Prime Minister Mark Carney meets with Premier of Alberta Danielle Smith at his office in Ottawa on Friday.Sean Kilpatrick/The Canadian Press
Alberta Premier Danielle Smith said there has been significant progress toward a carbon pricing and pipeline deal with Prime Minister Mark Carney, as she and the federal government attempt to make the case that federalism can work.
Ms. Smith and Mr. Carney met in Ottawa Friday morning, and the Premier later told reporters that she emerged from those talks far more confident that the two sides can get to an agreement.

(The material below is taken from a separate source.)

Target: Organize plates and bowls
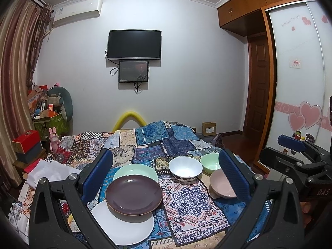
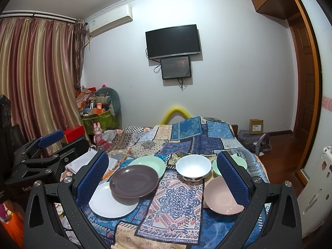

The two leaders signed a memorandum of understanding last November aimed at laying out a pathway for an oil pipeline from Alberta to the west coast. They hope to reset a relationship that has long been fraught over frustrations related to Ottawa’s treatment of the oil and gas sector.
Mr. Carney has made his promise to unlock Alberta’s resources a key part of his case against separation, as a petition drive that gathered hundreds of thousands of signatures could trigger a referendum on the issue this fall.
The negotiations – and Ms. Smith’s optimism that a deal is imminent – are also taking place as the Iran war and U.S. President Donald Trump’s trade war have roiled energy markets and added pressure to speed up oil and gas infrastructure to export to foreign markets.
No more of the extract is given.